I will refer to the IB publication again to answer these questions and situations:

Let’s start with the PYP requirements taken from the learning standards and practices:

PYP 1: The school allocates adequate resources to support collaborative planning amongst subject specialists and classroom teachers for transdisciplinary learning. (0201-05-0111)

Teacher support 3.1: The school allocates dedicated and scheduled and/or timetabled time for teachers’ collaborative planning and reflection. (0203-03-0100)

Coherent curriculum 1.4: The school provides collaborative planning time for teachers to incorporate IB philosophy into the curriculum. (0401-01-0400)

PYP 1: Teachers use the PYP planner template(s) or otherwise document the way that they use the PYP planning process to collaboratively design, plan and deliver the programme. (0401-02-0111)

Coherent curriculum 2.2: Teachers plan and reflect collaboratively to consider connections and relationships between different areas, and reinforce shared concepts, content and skills. (0401-02-0200)

We will add to the above section some important points about collaboration taken from the document the learning community:

PYP schools commit to and support collaboration to improve the transdisciplinary learning experiences and student outcomes.

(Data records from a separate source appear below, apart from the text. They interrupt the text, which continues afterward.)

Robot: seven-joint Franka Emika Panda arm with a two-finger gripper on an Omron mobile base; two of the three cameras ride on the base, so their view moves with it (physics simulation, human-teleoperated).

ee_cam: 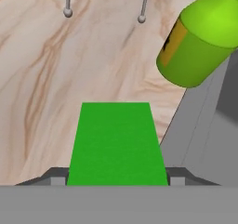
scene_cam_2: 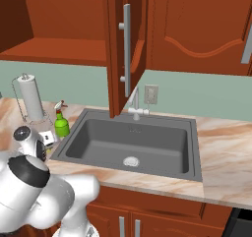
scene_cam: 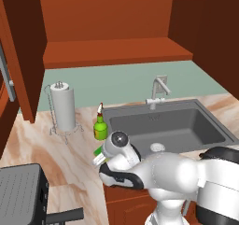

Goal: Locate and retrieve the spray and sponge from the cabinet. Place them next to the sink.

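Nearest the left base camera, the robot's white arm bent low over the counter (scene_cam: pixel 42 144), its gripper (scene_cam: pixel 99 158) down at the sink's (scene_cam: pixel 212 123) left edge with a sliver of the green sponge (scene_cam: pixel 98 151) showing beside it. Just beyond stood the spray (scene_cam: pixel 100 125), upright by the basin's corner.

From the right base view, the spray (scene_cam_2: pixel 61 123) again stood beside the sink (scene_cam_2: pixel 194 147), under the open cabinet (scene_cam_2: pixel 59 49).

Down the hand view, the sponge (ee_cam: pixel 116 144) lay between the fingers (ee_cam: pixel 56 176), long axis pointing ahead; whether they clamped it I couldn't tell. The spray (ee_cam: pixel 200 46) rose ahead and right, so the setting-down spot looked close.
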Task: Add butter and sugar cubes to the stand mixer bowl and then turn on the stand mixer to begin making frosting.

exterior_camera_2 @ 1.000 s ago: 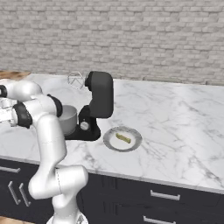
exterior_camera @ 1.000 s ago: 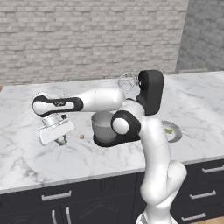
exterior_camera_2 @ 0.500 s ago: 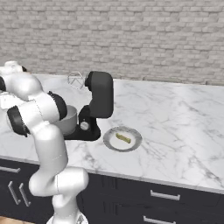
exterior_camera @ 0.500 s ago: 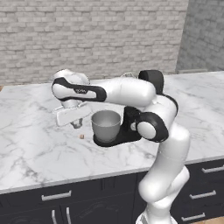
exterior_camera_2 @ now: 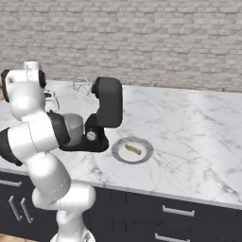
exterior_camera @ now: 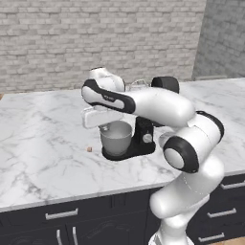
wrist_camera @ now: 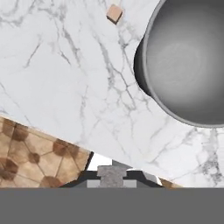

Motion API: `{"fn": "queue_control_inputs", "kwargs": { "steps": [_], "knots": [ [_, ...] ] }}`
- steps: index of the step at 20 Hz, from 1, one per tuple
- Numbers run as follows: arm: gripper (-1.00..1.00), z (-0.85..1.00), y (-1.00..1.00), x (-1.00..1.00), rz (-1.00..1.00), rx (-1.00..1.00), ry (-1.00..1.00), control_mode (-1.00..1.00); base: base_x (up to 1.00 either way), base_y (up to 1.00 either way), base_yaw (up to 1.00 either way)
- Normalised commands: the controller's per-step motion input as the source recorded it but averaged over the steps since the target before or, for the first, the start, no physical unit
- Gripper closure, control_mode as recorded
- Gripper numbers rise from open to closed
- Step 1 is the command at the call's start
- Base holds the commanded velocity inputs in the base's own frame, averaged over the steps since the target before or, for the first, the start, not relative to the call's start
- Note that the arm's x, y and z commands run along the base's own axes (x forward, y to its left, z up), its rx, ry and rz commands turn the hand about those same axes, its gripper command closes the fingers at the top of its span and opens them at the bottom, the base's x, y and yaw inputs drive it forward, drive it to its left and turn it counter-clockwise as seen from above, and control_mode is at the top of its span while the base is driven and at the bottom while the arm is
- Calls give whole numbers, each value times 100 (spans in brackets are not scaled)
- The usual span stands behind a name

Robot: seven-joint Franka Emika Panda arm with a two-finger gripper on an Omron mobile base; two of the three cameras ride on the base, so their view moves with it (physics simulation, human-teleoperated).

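The black stand mixer (exterior_camera: 162,86) stands on the marble counter with its head tilted up and the whisk (exterior_camera_2: 81,86) raised. The grey stand mixer bowl (exterior_camera: 116,139) sits on its base and looks empty in the hand view (wrist_camera: 188,61). My gripper (exterior_camera: 104,128) hangs just above the bowl's left rim. It is shut (wrist_camera: 111,175) on a small pale grey sugar cube. The tan sugar cube (exterior_camera: 89,149) lies on the counter left of the bowl (wrist_camera: 114,13). The butter (exterior_camera_2: 133,149) lies on a flat grey plate (exterior_camera_2: 118,153) right of the mixer.
The arm arches over the mixer from the right in the left base view. The counter's front edge and the patterned floor (wrist_camera: 30,157) lie close below the hand. A brick wall (exterior_camera: 95,38) backs the counter, and dark drawers (exterior_camera_2: 170,212) run beneath it.
The arm has lifted from the counter left of the bowl and swung right. The hand now hovers over the bowl's left rim, still shut. The tan cube has stayed on the counter.
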Motion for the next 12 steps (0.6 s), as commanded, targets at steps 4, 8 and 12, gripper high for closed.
{"fn": "queue_control_inputs", "kwargs": {
  "steps": [4, 8, 12],
  "knots": [
    [100, 0, -64, 28, -9, 0, -8, -100, 0, 0, 0],
    [100, 0, -53, 24, -8, 0, -6, -100, 0, 0, 0],
    [100, -5, -38, 37, -4, 0, -2, -100, 0, 0, 0]
  ]
}}
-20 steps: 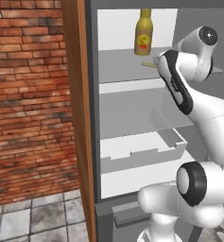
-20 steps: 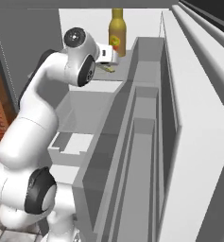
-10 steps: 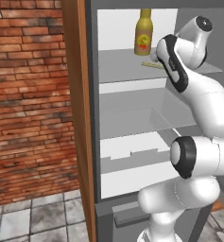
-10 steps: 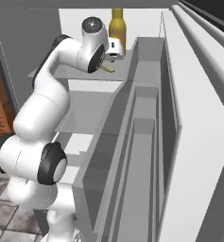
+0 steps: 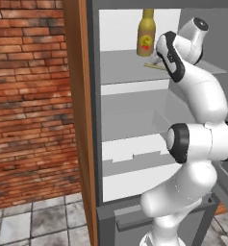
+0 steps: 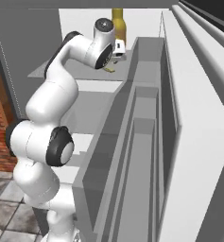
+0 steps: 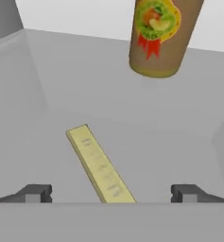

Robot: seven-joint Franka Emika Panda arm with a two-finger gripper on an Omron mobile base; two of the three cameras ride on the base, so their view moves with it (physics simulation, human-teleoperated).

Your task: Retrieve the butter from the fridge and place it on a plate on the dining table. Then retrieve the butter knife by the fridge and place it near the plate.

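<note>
The fridge (image 5: 130, 77) stands open, and my arm reaches onto its top white shelf. The butter (image 7: 100, 165) is a thin pale-yellow stick lying flat on that shelf, slanted in the hand view; it also shows as a yellow sliver (image 5: 156, 66) past my forearm and under my hand (image 6: 109, 70). My gripper (image 7: 111, 194) is open, its two dark fingertips wide apart on either side of the butter's near end, just above it and not touching. Plate, dining table and butter knife are out of view.
A tall amber bottle (image 7: 158, 33) with a red and green label stands just behind the butter (image 5: 145, 33). The open fridge door (image 6: 189, 123) with its bins runs along the right. A wooden panel (image 5: 79, 110) and a brick wall (image 5: 29, 96) stand left.
My arm has stretched up and further into the fridge, bringing the hand over the top shelf by the butter. The jaws have stayed open.
</note>
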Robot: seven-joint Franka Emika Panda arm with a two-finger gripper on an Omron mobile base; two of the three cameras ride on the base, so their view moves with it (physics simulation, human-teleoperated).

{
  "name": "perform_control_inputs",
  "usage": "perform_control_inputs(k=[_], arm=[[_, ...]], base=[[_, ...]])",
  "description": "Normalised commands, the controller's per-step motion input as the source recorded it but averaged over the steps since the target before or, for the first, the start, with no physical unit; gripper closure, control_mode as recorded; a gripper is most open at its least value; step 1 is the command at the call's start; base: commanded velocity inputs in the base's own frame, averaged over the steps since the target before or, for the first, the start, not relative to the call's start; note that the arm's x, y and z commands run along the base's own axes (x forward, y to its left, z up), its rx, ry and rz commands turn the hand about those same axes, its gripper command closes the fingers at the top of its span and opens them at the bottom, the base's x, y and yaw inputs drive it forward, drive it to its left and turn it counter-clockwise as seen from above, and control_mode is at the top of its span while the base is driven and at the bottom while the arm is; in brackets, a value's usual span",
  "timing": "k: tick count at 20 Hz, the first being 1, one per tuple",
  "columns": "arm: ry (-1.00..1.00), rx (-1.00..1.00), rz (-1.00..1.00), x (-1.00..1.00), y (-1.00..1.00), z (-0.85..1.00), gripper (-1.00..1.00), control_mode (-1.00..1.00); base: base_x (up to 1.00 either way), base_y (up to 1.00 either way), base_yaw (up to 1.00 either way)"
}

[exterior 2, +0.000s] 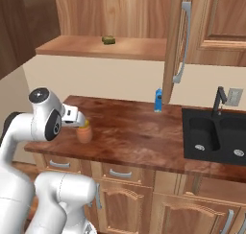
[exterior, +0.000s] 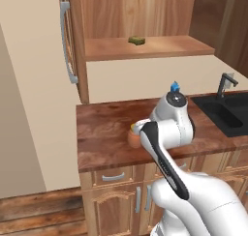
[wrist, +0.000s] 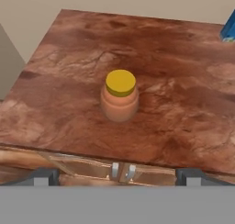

Teachers collaborate within and beyond year-level teams, the school and the learning community about learning that takes place both inside and outside of the programme of inquiry.

Students demonstrate agency, and their capacity to take action for their own learning, by collaborating with teachers and peers.

Collaborative teaching practices between year-level and subject-specialist teachers come in different forms, and include co-constructed, supported and stand-alone learning experiences.

As you can see, the IB doesn’t refer to any number of meetings or frequency. It’s about good practices and what works best for each school, and it’s about the positive impact on learning and teaching. Let’s not forget that collaboration is one of the 6 pillars of approaches to teaching in IB education.

Our role as a leadership team including the IB coordinator, is to make sure that we are committed to this framework and we do our best to implement it, keeping in mind that each country and each school’s context and situation is completely different, and we can’t copy and paste what I will share with you to all the schools. What might work in one school may not work in another school. Also, keep in mind, just because we think it might be the best, it does not mean it will be suited for the rest.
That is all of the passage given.